**Task directions**
Every line in the data below from the one containing "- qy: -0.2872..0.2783" down to the one containing "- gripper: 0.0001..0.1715", both included, must be retyped exactly; no other line is to appear.

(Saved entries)
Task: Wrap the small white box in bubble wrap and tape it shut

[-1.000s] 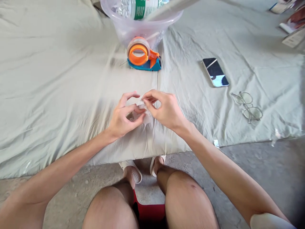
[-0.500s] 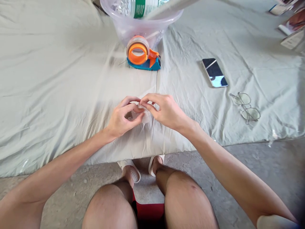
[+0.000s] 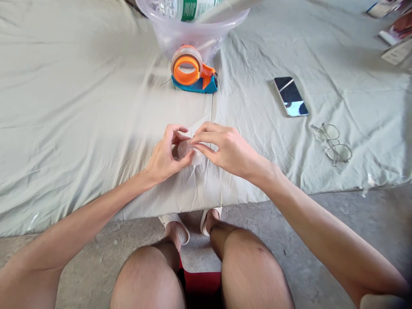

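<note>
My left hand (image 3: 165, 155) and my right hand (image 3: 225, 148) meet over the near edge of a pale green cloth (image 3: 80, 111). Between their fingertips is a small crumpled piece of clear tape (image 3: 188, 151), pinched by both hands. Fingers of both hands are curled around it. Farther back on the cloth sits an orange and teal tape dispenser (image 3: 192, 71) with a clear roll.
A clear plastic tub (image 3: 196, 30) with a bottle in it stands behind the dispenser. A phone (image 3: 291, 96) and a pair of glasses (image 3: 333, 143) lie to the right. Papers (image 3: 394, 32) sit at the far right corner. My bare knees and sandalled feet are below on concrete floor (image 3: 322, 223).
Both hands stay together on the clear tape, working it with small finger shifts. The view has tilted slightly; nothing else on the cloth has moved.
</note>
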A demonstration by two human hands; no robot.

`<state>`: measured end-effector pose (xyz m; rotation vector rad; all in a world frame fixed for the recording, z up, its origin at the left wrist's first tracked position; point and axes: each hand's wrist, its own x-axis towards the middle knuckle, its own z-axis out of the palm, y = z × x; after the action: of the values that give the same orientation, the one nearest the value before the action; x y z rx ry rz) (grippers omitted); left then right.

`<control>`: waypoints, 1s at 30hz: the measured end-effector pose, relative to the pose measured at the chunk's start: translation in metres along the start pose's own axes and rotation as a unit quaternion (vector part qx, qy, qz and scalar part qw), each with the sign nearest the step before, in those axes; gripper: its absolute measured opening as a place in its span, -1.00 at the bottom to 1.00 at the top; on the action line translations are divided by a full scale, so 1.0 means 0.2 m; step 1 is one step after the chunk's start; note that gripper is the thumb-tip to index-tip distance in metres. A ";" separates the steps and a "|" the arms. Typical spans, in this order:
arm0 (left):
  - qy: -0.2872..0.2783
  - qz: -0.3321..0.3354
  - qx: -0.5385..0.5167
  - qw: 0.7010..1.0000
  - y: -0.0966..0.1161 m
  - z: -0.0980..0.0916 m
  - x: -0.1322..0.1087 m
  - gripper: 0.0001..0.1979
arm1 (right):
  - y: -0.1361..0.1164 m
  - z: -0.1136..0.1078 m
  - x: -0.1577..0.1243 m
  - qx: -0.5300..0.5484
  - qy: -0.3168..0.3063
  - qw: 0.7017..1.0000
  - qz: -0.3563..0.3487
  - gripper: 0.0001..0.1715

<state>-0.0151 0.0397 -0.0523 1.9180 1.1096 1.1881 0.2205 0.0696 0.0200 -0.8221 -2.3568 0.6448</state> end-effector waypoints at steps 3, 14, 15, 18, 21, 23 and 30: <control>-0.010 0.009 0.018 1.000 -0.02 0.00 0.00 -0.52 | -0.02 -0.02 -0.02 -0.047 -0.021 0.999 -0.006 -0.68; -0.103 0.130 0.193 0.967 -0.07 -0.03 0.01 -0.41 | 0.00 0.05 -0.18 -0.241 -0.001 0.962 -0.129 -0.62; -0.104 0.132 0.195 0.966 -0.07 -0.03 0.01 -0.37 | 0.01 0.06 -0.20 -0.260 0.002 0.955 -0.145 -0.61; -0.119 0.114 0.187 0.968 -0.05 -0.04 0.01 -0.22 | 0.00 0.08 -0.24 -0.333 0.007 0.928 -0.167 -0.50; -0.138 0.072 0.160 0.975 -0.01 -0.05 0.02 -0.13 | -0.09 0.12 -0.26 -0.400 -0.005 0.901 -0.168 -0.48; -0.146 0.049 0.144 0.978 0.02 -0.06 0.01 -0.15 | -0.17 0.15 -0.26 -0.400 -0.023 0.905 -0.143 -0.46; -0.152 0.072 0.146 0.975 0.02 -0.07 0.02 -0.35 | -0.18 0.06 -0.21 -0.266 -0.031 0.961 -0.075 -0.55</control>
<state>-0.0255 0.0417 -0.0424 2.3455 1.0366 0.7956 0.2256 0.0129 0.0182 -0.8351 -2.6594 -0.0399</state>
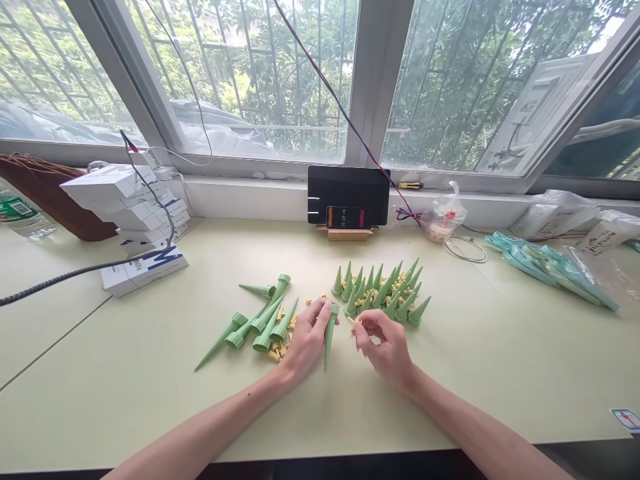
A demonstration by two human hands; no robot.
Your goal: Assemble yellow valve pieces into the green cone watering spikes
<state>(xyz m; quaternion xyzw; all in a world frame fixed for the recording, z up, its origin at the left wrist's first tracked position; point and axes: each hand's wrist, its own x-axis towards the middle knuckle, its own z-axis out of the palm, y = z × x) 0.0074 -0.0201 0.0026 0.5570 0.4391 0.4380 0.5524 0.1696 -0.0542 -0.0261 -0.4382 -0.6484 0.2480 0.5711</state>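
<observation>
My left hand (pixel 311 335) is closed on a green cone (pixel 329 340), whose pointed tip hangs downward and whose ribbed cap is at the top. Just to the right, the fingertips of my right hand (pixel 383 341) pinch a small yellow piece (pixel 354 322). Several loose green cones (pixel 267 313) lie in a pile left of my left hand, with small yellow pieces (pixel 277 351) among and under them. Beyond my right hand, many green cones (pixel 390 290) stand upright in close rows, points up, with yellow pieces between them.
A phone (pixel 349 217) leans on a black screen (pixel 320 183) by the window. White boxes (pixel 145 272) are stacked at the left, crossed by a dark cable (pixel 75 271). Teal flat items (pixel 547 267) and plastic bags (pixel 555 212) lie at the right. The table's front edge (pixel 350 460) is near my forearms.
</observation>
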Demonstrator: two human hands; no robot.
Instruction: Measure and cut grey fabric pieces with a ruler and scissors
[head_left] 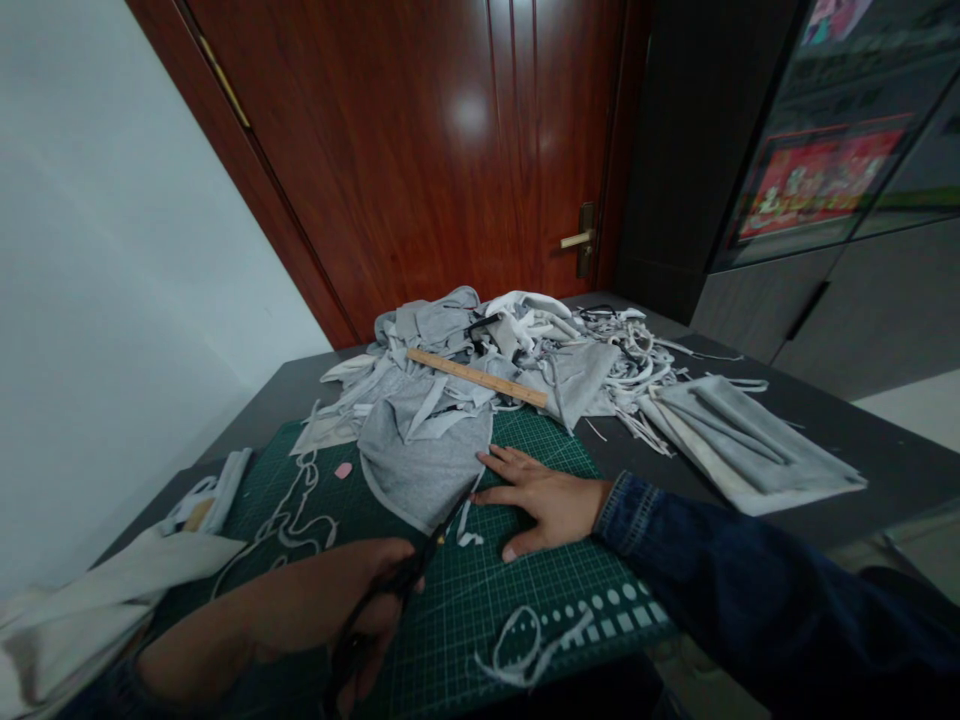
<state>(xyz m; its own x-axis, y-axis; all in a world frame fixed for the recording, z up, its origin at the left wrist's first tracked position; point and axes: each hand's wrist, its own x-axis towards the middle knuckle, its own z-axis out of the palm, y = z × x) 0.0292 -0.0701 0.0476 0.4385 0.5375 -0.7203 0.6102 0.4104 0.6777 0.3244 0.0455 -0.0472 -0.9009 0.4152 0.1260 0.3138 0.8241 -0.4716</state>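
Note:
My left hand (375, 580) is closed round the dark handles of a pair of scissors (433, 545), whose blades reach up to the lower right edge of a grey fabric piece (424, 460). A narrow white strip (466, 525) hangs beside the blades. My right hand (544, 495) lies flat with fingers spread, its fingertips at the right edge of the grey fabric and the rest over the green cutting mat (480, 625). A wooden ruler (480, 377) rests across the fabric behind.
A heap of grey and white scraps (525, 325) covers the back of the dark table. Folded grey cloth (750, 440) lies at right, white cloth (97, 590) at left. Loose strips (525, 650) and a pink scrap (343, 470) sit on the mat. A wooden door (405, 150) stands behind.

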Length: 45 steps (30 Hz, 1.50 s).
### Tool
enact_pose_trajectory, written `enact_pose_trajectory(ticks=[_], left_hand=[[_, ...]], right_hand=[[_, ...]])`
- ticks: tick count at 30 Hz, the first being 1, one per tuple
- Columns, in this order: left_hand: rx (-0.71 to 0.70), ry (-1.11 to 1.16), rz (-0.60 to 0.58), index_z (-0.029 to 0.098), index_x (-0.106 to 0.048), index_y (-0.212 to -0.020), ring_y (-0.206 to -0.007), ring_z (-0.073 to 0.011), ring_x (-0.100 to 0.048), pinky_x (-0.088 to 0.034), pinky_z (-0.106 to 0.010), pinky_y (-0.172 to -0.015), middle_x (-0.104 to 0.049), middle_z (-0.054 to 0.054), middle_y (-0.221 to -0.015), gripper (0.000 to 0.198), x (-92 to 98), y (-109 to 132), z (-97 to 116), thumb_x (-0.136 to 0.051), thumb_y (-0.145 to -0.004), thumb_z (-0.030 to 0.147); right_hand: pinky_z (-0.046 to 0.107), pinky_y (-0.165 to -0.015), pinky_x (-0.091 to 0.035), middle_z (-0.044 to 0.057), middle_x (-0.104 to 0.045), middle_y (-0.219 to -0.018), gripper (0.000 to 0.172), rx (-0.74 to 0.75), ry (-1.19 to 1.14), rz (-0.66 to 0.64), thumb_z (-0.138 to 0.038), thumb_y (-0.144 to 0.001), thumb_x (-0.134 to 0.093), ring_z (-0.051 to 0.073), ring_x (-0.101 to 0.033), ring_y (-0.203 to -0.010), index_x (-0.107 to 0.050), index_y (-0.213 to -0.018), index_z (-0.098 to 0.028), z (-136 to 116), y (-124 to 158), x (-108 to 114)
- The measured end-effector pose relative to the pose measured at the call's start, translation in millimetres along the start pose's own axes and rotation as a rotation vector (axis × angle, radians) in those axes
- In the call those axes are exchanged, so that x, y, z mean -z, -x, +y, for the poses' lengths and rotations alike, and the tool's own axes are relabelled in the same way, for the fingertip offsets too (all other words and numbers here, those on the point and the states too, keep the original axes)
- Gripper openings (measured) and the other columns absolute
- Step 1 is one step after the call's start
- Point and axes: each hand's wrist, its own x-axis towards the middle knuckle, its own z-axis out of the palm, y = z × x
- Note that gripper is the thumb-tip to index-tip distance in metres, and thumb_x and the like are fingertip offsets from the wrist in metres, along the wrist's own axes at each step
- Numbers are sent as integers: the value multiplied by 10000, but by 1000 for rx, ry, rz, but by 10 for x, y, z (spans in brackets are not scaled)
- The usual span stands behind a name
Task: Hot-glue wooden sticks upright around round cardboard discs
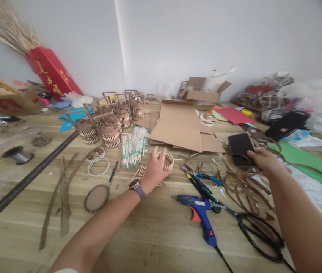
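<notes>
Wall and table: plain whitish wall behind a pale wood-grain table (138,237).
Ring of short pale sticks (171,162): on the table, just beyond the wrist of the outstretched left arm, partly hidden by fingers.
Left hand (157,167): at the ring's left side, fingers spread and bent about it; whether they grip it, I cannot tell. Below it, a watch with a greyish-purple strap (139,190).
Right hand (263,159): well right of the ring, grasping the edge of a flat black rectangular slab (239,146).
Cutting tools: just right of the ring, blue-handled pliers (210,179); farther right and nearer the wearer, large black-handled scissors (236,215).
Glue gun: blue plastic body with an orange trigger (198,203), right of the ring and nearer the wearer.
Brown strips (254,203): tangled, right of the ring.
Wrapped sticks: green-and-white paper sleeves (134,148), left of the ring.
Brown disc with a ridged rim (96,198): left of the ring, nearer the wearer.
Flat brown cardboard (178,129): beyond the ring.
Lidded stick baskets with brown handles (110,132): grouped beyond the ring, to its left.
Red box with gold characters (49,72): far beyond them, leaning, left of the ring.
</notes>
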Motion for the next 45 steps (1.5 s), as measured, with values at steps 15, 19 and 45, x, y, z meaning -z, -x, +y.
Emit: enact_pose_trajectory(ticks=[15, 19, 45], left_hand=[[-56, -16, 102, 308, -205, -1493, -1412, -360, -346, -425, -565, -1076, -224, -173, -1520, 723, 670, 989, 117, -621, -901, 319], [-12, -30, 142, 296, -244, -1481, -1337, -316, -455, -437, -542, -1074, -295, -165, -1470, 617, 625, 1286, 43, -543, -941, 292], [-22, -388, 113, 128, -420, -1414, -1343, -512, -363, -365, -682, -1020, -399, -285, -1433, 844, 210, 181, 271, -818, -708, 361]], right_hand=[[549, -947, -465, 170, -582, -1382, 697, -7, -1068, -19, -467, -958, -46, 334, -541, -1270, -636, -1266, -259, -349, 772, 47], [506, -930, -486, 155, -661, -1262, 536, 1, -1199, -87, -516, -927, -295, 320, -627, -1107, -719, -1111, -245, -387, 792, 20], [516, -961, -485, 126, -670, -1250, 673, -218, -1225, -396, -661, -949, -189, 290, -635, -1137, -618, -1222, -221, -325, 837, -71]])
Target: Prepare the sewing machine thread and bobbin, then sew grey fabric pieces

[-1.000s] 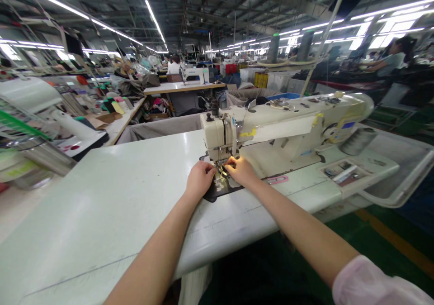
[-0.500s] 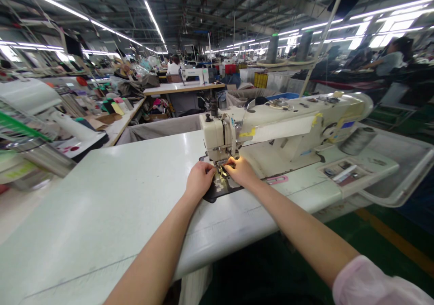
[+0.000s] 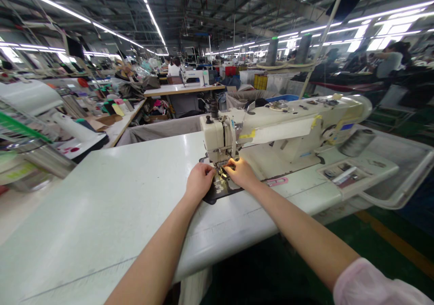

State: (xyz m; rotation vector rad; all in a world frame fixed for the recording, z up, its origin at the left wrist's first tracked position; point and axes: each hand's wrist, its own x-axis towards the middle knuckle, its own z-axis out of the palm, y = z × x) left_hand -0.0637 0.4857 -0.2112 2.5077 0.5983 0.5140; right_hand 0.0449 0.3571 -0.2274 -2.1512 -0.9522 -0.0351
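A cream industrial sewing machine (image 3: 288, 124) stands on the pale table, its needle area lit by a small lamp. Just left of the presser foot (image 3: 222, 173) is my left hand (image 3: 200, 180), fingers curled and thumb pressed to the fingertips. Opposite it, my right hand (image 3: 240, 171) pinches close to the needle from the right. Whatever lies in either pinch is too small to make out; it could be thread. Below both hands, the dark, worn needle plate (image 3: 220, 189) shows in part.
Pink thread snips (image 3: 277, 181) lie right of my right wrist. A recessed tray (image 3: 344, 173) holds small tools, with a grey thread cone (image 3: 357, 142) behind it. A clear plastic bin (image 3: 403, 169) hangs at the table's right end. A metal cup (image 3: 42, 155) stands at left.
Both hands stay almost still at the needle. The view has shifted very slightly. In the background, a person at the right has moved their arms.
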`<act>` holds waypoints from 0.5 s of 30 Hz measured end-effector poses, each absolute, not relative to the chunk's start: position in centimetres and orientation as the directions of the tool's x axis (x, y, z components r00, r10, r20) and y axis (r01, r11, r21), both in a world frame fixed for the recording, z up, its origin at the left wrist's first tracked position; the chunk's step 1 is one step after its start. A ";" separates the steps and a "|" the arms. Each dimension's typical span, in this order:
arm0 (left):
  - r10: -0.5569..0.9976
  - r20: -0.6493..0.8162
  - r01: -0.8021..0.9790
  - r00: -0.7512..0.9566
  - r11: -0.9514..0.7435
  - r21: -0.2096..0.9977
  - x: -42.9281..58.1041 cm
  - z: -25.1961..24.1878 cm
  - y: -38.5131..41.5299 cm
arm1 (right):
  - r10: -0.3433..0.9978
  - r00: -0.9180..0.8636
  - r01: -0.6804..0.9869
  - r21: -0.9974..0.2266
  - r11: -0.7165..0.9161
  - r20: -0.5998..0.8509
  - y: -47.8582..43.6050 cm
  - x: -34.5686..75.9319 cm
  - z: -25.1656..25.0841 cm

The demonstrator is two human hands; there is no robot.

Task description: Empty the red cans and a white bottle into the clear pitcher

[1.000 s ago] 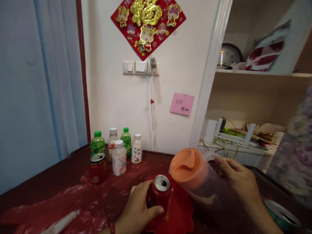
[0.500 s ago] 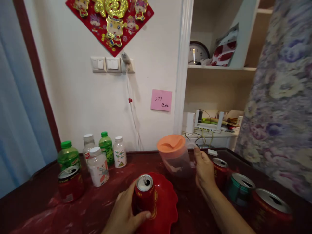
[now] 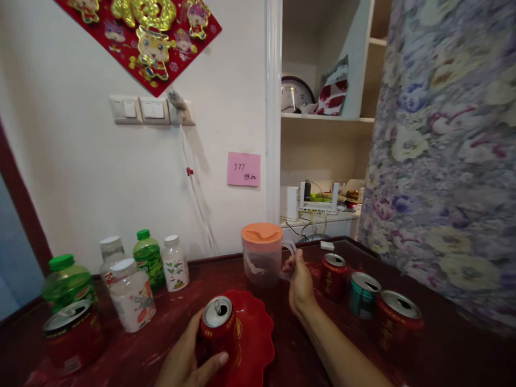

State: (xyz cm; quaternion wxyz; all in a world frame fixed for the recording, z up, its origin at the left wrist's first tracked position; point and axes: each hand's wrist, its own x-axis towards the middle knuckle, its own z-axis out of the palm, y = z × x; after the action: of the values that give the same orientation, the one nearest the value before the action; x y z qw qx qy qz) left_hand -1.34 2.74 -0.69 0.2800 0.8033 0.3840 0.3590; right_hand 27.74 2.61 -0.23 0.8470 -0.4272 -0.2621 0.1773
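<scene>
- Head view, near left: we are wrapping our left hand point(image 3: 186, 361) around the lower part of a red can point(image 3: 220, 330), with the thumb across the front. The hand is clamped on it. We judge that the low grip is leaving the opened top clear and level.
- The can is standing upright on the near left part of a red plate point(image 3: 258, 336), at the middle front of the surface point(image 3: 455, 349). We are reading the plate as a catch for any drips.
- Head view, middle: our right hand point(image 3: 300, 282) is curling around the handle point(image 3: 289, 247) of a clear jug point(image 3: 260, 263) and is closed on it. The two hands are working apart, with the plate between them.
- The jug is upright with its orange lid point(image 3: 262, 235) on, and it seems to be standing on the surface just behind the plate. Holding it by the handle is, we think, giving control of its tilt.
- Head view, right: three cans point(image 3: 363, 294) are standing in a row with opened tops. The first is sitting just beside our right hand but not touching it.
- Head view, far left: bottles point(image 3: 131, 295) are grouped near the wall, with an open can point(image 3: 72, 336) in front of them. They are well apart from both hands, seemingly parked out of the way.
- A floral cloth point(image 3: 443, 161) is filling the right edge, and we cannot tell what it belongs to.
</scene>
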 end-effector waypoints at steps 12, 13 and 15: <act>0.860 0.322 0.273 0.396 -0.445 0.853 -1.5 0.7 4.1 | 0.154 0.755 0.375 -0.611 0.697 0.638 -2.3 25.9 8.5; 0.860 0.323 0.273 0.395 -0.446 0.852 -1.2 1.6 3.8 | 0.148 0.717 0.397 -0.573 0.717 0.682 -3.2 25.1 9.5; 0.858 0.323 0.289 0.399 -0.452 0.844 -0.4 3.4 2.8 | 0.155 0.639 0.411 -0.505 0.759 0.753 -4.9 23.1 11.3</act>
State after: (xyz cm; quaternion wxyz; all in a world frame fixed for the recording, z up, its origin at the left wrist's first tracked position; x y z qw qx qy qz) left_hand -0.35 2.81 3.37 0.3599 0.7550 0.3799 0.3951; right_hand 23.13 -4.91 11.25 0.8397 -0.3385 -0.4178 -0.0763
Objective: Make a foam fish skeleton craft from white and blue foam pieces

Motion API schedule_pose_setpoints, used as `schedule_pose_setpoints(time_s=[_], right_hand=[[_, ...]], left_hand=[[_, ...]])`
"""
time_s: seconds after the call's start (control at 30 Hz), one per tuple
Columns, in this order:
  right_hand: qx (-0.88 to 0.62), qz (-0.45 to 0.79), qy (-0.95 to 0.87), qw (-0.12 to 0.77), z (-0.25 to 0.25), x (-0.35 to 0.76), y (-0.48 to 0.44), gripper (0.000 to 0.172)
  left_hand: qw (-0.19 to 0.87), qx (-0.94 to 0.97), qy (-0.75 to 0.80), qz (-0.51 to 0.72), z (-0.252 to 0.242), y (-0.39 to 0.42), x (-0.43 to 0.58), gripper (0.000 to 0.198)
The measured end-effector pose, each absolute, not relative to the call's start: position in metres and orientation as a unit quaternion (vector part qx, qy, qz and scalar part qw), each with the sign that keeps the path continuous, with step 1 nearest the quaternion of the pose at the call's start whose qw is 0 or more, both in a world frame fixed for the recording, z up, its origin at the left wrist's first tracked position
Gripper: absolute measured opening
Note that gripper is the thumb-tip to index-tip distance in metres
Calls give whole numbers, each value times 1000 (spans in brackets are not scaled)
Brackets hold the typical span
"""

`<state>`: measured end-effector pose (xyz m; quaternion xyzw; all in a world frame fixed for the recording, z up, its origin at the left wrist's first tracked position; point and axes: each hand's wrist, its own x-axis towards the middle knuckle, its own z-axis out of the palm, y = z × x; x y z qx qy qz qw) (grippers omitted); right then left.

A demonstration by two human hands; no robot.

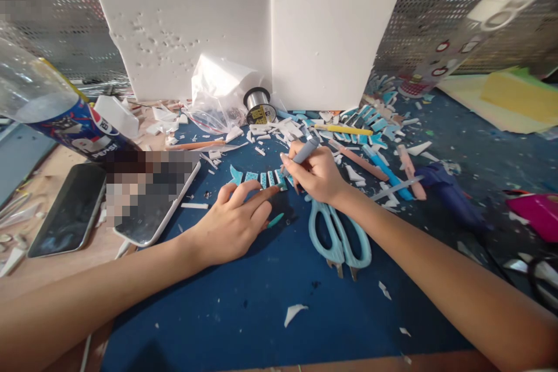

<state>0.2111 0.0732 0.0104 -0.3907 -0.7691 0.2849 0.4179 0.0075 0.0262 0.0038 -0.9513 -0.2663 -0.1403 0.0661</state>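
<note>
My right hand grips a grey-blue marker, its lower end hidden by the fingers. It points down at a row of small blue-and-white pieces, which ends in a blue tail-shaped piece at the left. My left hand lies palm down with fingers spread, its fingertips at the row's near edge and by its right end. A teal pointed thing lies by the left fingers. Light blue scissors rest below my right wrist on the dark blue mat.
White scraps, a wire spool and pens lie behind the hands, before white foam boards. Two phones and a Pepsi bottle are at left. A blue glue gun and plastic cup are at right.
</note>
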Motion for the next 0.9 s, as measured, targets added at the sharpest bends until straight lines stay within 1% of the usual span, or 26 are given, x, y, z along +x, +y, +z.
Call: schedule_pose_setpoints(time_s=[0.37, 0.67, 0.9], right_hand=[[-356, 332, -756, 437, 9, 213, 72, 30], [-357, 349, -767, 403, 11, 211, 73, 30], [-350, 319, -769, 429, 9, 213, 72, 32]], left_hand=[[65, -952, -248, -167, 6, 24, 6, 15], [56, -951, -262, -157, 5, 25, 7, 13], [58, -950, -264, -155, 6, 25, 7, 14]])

**Answer to this problem**
  - qy: -0.2872..0.2783
  - qz: -0.3321..0.3354
  - qx: -0.5385..0.5167
  - qw: 0.7010..1.0000
  - y: -0.0966..0.1161 m
  - z: -0.0980..0.0916 m
  - x: -0.1322..0.1087 m
  - gripper: 0.0001..0.1979
arm1 (right):
  - y: -0.1361..0.1164 m
  - z: -0.1136..0.1078 m
  - x: -0.1577..0.1243 m
  - qx: -0.5300..0.5484
  - qy: -0.3168..0.3063
  - qw: 0.7017..1.0000
  - qz: -0.3563..0.3487
  - gripper: 0.0001..0.1715

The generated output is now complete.